Wyatt walked back to his bedroom and found a shirt in his pile of unwashed clothes that didn’t smell too bad. Today, he was going to tackle that broken fence the cattle kept trampling, and he didn’t need to be clean or smelling of roses to do that. He dressed, pulled on his boots, brushed his teeth and ran his fingers through his black hair. It had grown kind of long, and he’d taken to wearing it in a little ponytail at his nape. Never thought he’d see the day he did that—he’d always been a clean-cut kind of guy before his world collapsed—but what the hell? He lived by himself. The only person he saw on a regular basis was his baby daughter Grace, and she didn’t care what he looked like. He didn’t have anyone to impress, and Milo would like him if he walked around naked. Which, in all honesty, he’d done a time or two.
Wyatt returned to the kitchen. The coffee maker now showed all green lights, so he poured himself a cup and sat down at the kitchen table. There was a neat line of stuff he used every day: Salt and pepper, Tabasco sauce. A stack of paper napkins next to a stack of paper plates. And his laptop, his only real connection to the outside world. Oh, he had a television hooked up to some rabbit ears so he could get football and golf, but not much else came in over the rabbit ears.
He opened the laptop and his home screen popped up, with the news and the sports scores and his personal favorite, the Word of the Day. Today’s word was chary.
Chary. chary • \CHAIR-ee\ adjective
1 a : discreetly cautious: b : hesitant and vigilant about dangers and risk. Example: The gentleman is chary about voicing his concerns.
Chary. He sipped his coffee, clicked over to ESPN.com to check the baseball scores.

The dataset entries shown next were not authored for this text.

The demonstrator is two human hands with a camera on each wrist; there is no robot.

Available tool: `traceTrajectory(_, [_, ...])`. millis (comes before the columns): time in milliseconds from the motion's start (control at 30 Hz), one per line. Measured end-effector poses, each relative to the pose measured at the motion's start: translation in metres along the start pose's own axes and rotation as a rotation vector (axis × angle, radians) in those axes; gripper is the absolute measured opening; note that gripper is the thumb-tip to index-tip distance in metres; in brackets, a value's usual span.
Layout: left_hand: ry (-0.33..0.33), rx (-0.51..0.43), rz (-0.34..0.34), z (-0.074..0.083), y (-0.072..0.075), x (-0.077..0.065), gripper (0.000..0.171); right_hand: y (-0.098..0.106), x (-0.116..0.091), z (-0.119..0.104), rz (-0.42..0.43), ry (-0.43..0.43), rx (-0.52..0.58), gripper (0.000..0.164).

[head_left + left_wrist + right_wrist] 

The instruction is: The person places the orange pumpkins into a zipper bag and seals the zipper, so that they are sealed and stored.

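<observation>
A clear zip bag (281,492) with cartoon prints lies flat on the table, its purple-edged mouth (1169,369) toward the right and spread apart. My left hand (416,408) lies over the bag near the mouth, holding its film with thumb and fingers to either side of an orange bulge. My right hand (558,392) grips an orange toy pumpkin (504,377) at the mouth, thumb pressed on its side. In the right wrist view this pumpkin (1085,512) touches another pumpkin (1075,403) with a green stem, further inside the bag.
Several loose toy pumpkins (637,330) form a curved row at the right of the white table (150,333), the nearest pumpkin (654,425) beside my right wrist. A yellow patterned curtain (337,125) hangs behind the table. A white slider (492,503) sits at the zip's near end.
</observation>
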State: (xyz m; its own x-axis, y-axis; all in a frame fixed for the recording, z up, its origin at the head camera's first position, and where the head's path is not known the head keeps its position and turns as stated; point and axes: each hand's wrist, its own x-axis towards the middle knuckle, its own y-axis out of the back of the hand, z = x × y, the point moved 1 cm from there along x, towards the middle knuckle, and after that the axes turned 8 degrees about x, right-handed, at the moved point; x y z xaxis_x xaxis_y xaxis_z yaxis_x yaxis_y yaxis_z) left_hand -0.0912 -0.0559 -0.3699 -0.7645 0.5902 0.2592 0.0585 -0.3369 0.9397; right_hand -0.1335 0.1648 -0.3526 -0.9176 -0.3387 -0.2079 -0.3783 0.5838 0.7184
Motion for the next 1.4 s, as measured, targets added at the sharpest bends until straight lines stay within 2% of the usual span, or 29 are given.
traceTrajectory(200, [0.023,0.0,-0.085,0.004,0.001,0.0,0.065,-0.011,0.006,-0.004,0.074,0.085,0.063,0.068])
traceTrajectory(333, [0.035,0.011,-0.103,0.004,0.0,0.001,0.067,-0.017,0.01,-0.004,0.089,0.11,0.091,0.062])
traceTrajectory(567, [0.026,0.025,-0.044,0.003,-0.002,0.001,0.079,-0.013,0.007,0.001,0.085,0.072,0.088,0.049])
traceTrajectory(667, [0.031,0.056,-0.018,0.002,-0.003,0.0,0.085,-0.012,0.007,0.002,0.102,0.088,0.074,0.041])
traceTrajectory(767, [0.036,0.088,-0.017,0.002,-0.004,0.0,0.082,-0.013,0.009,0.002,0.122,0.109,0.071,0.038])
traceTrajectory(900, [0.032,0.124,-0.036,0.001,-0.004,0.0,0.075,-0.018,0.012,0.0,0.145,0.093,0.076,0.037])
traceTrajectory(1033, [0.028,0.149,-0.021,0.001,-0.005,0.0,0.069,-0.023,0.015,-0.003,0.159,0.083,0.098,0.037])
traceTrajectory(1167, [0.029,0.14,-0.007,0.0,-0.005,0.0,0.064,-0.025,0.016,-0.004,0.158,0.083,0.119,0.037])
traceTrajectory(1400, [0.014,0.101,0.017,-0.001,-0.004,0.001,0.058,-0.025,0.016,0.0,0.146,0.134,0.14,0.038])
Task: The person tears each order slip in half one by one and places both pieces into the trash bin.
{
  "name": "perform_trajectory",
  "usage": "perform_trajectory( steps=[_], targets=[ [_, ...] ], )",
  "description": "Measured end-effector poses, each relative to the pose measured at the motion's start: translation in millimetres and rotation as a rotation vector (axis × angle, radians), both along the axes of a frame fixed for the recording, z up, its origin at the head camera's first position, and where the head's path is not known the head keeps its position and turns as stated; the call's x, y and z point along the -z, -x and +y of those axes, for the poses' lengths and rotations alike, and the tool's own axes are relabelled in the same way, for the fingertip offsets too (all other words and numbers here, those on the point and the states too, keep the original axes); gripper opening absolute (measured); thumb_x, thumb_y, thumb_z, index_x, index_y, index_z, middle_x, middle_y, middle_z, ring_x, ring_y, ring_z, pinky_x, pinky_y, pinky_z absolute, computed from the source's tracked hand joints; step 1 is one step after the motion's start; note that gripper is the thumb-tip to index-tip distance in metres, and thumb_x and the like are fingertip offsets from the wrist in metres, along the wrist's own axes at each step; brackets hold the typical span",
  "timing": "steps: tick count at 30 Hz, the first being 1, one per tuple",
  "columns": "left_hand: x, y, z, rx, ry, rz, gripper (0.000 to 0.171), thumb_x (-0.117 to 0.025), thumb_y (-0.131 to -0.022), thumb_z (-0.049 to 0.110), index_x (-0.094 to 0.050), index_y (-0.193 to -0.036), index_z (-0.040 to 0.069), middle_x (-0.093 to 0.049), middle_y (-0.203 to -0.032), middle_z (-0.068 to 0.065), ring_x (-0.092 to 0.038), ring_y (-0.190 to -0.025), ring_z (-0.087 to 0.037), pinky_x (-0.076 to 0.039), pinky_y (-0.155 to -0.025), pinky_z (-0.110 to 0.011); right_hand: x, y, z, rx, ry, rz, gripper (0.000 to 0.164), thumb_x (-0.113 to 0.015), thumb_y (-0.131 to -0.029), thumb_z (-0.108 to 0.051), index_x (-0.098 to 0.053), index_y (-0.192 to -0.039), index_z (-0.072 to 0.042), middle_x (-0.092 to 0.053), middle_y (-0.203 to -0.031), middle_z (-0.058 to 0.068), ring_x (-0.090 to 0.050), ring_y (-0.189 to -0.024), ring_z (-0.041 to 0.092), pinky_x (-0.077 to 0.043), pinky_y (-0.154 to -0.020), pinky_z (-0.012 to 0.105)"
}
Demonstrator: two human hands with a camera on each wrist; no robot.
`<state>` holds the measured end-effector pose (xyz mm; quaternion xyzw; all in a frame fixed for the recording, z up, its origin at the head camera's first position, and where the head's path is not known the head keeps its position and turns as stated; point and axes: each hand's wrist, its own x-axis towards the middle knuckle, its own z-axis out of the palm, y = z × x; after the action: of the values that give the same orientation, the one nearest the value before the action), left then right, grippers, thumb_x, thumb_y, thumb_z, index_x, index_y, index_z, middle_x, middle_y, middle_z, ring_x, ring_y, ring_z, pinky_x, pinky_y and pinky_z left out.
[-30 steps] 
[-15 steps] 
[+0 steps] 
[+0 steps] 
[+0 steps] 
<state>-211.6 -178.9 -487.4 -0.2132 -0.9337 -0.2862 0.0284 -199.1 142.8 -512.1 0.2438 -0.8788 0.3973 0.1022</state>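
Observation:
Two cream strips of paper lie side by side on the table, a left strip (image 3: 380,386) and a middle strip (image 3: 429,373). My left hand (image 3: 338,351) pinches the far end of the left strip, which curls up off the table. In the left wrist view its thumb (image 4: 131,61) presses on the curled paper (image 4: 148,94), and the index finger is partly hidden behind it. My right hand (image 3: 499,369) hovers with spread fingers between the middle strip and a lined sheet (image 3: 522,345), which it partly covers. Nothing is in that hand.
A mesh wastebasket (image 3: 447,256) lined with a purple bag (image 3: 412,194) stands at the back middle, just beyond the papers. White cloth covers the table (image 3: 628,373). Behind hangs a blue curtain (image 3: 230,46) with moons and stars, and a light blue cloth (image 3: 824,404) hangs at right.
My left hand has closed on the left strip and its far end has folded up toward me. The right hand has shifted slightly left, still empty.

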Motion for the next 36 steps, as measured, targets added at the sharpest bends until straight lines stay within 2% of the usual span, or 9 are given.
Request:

He didn’t see anything he didn’t already know, and closed his laptop. He took a couple of sips of coffee and looked outside. Wyatt never bothered with breakfast. He liked getting out early while it was still cool and the wind was still. He liked the sound of the morning birds before the day got too warm for them and they disappeared into the brush.
He heard a bit of whining and looked over his shoulder. Milo had finished his breakfast and was standing at the back door, ready to go out. The paint was all scratched up where Milo would claw on it when Wyatt wasn’t paying attention. Wyatt stood up, picked up his sweat-stained hat from the table, and fit it on his head.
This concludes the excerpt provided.